今回はこれらの特例についてまとめてみたいと思います。
居住用財産の3,000万円特別控除
居住用財産の3,000万円特別控除とは文字通り、収入金額から取得費と譲渡費用を引いて計算した譲渡所得から3,000万円を控除しますという制度です。
不動産の譲渡所得は他の所得と分けて課税する分離課税という課税方法をとりますが、税率が所有期間に応じて39.63%と20.315%となります。
仮に3,000万以上の譲渡所得があって3,000万円をフルに控除できれば低い税率(20.315%)だったとしても6,094,500円も節税になるわけですから、とても効果のある特例といえます。

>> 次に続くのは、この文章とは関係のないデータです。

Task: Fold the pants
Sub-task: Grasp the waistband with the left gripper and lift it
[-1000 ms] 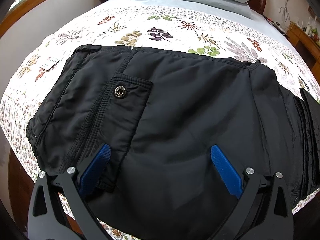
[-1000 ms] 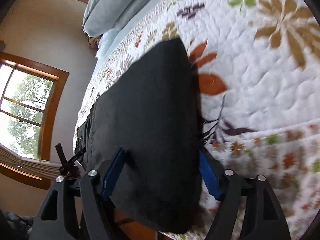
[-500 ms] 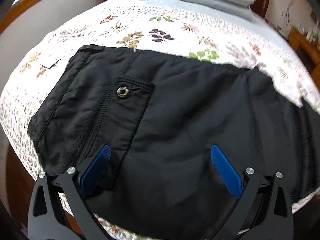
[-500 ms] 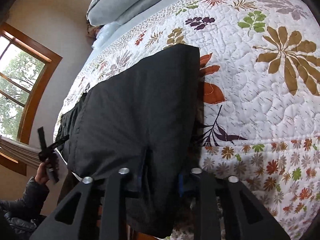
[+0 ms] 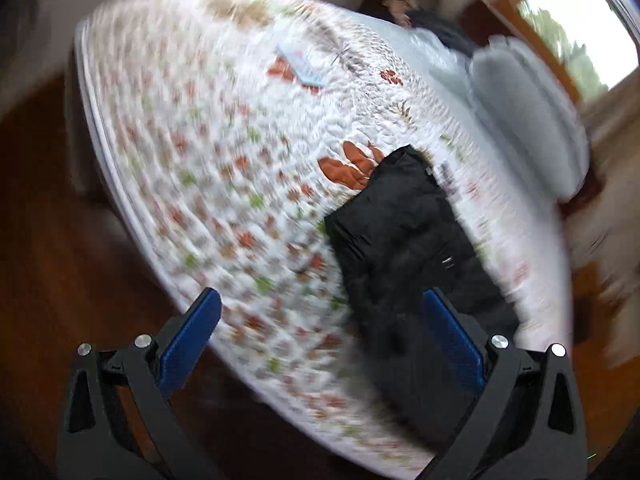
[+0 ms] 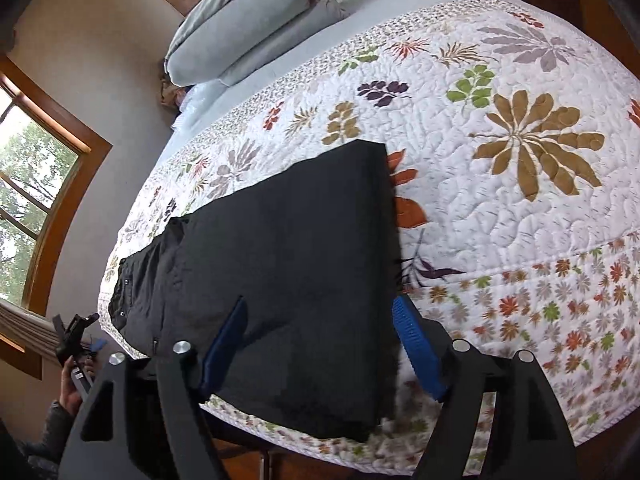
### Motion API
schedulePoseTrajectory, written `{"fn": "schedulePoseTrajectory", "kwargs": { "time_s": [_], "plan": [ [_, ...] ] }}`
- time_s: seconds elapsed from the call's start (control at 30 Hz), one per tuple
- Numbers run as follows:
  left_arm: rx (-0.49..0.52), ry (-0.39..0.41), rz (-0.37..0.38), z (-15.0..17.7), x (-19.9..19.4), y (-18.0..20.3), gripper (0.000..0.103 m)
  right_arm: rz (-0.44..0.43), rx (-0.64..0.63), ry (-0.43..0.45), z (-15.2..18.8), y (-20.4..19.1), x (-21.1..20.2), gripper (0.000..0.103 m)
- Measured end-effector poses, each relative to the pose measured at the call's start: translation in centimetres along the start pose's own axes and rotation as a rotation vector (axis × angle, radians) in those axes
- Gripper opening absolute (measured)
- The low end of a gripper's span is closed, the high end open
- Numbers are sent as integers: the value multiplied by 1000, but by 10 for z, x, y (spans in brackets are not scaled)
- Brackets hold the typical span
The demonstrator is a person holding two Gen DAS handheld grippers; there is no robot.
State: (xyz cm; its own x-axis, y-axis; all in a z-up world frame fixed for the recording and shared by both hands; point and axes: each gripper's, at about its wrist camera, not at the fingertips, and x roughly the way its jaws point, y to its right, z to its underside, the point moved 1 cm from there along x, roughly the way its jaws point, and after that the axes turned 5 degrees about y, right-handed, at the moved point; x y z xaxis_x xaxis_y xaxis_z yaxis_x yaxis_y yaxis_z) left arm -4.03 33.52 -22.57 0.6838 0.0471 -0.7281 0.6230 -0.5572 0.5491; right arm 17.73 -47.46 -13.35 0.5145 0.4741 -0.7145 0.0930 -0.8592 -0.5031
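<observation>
The black pants (image 6: 280, 260) lie flat along the near edge of the floral quilt (image 6: 500, 200), their squared end on the right. My right gripper (image 6: 320, 344) hovers over that end. Its jaws are opening, and the blue pads stand either side of the fabric without pressing it. The left wrist view is blurred by motion. There the pants (image 5: 400, 248) lie to the right. My left gripper (image 5: 320, 336) is open over the quilt's edge (image 5: 220, 140) with nothing between its fingers. The right wrist view also shows the left gripper (image 6: 76, 336), small at the lower left in a person's hand (image 6: 72, 384).
A folded grey duvet (image 6: 256, 28) lies at the head of the bed. A window with a wooden frame (image 6: 24, 184) is in the left wall. A paper tag (image 5: 300, 64) lies on the quilt. Dark wooden floor (image 5: 48, 240) surrounds the bed corner.
My left gripper swung off the pants' waist toward the bed's corner and rolled. My right gripper pinched the pants' end half a second ago, then opened and rose.
</observation>
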Motion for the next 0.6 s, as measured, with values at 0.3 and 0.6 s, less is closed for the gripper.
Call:
{"fn": "schedulePoseTrajectory", "kwargs": {
  "time_s": [0.3,0.6],
  "plan": [
    [-234,-128,173,8,55,-13,99,14,-77,-13,7,-27,1,76],
    [-316,-184,313,11,82,-2,99,23,-45,-22,13,-24,7,76]
  ]
}}
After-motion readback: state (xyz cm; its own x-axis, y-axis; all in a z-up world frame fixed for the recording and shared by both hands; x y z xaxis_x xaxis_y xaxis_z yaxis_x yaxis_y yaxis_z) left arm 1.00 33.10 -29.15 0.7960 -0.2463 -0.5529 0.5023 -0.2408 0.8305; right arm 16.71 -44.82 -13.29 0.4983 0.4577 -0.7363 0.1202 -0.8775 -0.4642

そんな3,000万円の特別控除の特例ですが、適用要件はシンプルです。
ざっくり言えば自宅を売却すればそれだけで適用要件はクリアです。
自宅は所得税の世界の用語で「居住用財産」と定義されています。
これについては先日記事にしたので気になる方は参考にしていただければと思います。
【譲渡所得】居住用財産の意義
売却する資産が「居住用財産」に該当すれば、残りの注意点としては次の5点が挙げられます。

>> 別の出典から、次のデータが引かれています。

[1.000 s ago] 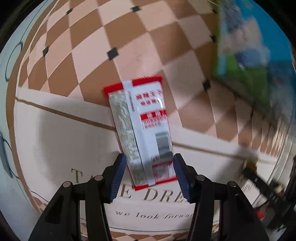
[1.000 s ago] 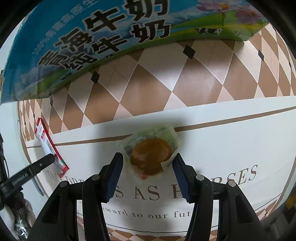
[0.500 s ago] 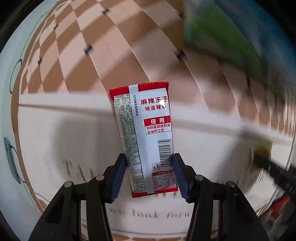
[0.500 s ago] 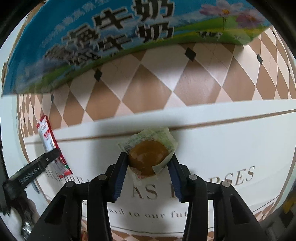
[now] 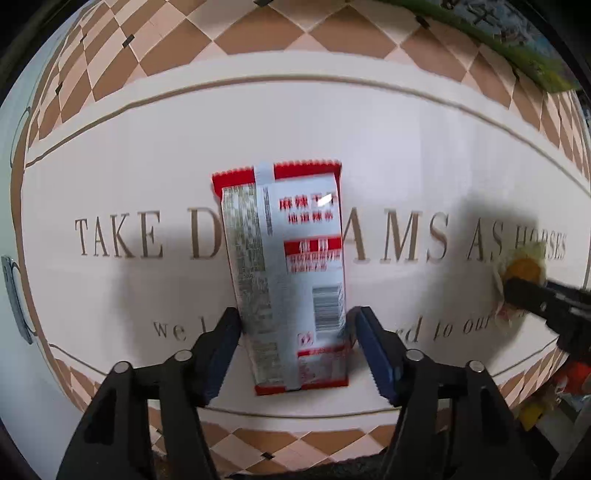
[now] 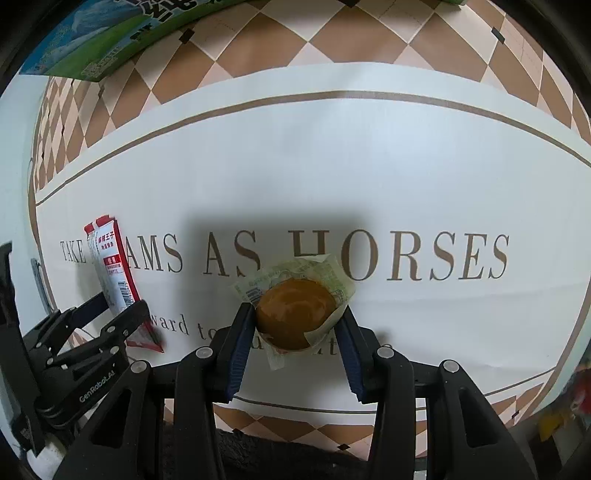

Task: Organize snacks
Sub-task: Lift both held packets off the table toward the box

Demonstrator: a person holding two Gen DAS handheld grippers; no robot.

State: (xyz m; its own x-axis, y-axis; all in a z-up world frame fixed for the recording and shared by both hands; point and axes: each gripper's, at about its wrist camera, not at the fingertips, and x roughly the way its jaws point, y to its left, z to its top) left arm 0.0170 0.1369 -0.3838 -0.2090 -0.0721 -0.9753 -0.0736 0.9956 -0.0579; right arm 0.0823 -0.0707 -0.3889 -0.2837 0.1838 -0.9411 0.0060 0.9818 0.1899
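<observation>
My left gripper [image 5: 293, 332] is shut on a red and white snack packet [image 5: 286, 273], held upright above the white lettered mat [image 5: 406, 155]. My right gripper [image 6: 293, 328] is shut on a round brown pastry in a clear wrapper [image 6: 295, 314], also held above the mat. In the right wrist view the left gripper [image 6: 110, 310] and its packet [image 6: 110, 269] show at the left. In the left wrist view the pastry [image 5: 522, 267] and the right gripper's fingers [image 5: 532, 299] show at the far right.
A blue and green milk carton box lies at the far edge, top right in the left wrist view [image 5: 517, 40] and top left in the right wrist view [image 6: 103, 48]. The mat lies on a brown and cream checkered cloth [image 6: 332, 33]. Blurred red and yellow items [image 5: 554, 391] sit at the right edge.
Both grippers have pulled back and lifted with their snacks, so the mat's lettering now shows. The right gripper closed on the pastry. The milk box has shifted to the frame edges.
</observation>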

①配偶者、直系血族その他の同一生計親族などの特殊関係者に対して売却した場合は適用できない
②収用の課税の特例、事業用資産の課税の特例などの課税の特例の適用を受ける場合は適用できない
③売却年を含む過去3年間に、居住用財産を売却した場合の特例(この特例、居住用財産の買換えの特例、居住用財産の譲渡損の損益通算・繰越控除)の適用を受けている場合は適用できない
④新居に対して住宅ローン控除を受ける場合は、入居した年を含む前後3年間は適用できない
⑤別荘や一時的に入居していた場合など実質的に居住していたとは言えない場合は適用できない
大事なのは④です。新居を住宅ローンを借りて購入した場合は住宅ローン控除を適用するのとどちらがお得か検討が必要になります。その他の項目はやはりお得な制度なのでここぞの場面での適用を想定していることが伺えますが、一般的には問題になることは少ないかなという印象です。
居住用財産の軽減税率
居住用財産の軽減税率は売却年の1月1日時点の所有期間が10年を超える場合に適用できる制度です。

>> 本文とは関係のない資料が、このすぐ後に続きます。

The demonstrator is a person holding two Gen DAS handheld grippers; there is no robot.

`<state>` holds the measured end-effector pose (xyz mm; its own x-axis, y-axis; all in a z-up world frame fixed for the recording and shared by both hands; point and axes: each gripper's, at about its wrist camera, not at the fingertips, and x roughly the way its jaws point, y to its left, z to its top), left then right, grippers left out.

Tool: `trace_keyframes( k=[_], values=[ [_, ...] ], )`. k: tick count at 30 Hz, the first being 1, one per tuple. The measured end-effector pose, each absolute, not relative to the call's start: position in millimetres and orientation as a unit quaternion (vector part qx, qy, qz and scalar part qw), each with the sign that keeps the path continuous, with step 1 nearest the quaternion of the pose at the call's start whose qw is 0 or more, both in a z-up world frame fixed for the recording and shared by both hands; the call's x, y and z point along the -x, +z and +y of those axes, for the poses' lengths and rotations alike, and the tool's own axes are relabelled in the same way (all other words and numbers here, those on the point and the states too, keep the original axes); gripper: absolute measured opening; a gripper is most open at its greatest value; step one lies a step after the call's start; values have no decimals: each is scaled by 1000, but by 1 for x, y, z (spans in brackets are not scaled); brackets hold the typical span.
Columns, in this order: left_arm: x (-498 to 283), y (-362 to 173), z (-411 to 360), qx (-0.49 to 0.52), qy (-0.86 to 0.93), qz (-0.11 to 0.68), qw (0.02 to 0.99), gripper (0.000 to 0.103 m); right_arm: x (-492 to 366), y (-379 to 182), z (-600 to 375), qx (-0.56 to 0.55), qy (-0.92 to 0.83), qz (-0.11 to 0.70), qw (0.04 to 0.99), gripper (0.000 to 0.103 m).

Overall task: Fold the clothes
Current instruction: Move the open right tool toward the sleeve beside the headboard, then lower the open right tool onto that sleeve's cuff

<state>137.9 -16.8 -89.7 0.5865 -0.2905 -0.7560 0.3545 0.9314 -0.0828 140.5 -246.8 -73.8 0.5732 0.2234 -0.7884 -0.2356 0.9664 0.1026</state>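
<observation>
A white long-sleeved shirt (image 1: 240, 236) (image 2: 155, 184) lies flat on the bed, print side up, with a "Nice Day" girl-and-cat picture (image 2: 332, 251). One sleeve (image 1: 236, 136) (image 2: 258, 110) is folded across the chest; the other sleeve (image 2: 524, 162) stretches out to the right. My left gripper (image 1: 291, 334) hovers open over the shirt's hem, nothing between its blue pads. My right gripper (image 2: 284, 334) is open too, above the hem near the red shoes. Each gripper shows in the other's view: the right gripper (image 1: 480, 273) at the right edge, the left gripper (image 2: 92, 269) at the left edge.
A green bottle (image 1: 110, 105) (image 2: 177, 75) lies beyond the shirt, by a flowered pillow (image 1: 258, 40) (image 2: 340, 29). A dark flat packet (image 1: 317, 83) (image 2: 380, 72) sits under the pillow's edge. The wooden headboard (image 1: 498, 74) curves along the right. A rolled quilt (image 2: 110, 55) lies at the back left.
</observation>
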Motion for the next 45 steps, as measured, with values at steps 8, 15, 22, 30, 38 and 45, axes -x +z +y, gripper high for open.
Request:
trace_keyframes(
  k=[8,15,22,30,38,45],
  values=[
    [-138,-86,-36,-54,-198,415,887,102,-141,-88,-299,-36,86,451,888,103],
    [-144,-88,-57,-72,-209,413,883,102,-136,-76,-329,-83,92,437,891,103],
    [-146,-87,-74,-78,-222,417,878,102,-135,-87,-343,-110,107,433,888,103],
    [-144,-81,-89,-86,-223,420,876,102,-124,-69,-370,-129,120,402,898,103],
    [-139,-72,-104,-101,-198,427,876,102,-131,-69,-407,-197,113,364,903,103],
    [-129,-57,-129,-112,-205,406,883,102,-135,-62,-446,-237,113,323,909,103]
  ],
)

※先述した3,000万円の特別控除は特に所有期間の縛りはありません
この特例が適用できる場合は長期譲渡所得(所有期間が10年超なので長期譲渡所得に該当します)の所得税率が15%から10%に変更されます。また6,000万円までが10%の対象でそれを超えた分の所得には通常の15%が課税されます。
ちなみに、住民税も同様に軽減税率の特例があり、6,000万円までが4%でそれを超えた分の所得には通常の5%が課税されます。復興特別所得税は特に軽減税率の影響がなく、一律所得税率の2.1%を課税となります。まとめると次の表のとおりです。
所得金額 | 税率 |
---|---|
6,000万以下の部分 | 14.21% (所得税と復興特別所得税10.21%+住民税4%) |
6,000万超の部分 | 20.315% (所得税と復興特別所得税15.315%+住民税5%) |
また、先述した3,000万円の特別控除とほぼ同様の注意点がありますのでこちらも注意しましょう。
①配偶者、直系血族その他の同一生計親族などの特殊関係者に対して売却した場合は適用できない
②交換の課税の特例、居住用財産の買換えの課税の特例、収用の課税の特例、事業用資産の課税の特例などの課税の特例の適用を受ける場合は適用できない
③売却年を含む過去3年間に、この特例を適用している場合は適用できない
④新居に対して住宅ローン控除を受ける場合は、入居した年を含む前後3年間は適用できない
⑤別荘や一時的に入居していた場合など実質的に居住していたとは言えない場合は適用できない
※⑤の内容は国税のHPには記述がありませんが、制度の趣旨を考えれば適用できないと判断した方がいいです
まとめ
自宅を売却する場合は上述した2つの特例の適用をまず検討しましょう。
どちらも比較的、適用要件がシンプルです。
一般的なご家庭が長年居住してきた自宅を売却するなら適用できることが多いです。
自宅を売却して新居を購入した場合には買換え特例もありますが、これは課税の繰り延べといって課税を将来に先延ばしにしているだけとも言えるので、特別控除を優先して適用したほうが有利なことが多いはずです。
■編集後記
昨日は家族(愛犬はお留守番)で入間のアウトレットへ行ってきました。
車で片道1時間くらいをかけて行きましたが、道中車が停まると息子が泣いて動き出すと泣き止むのを繰り返して、それが面白かったです。
アウトレットは正月に行ってからなので約半年ぶりです。
平日なので空いていて快適にお店を回れました。
大体立ち寄るお店はいつも通りですが、息子がいるのでおむつ交換台スペースへも行きました。
同じ系列のららぽーとにはよく行くので、勝手がだいたい同じだなと思ったりしました。
生活圏にららぽーとやアウトレットがあるので、三井不動産の株はいつか購入してみたいですね。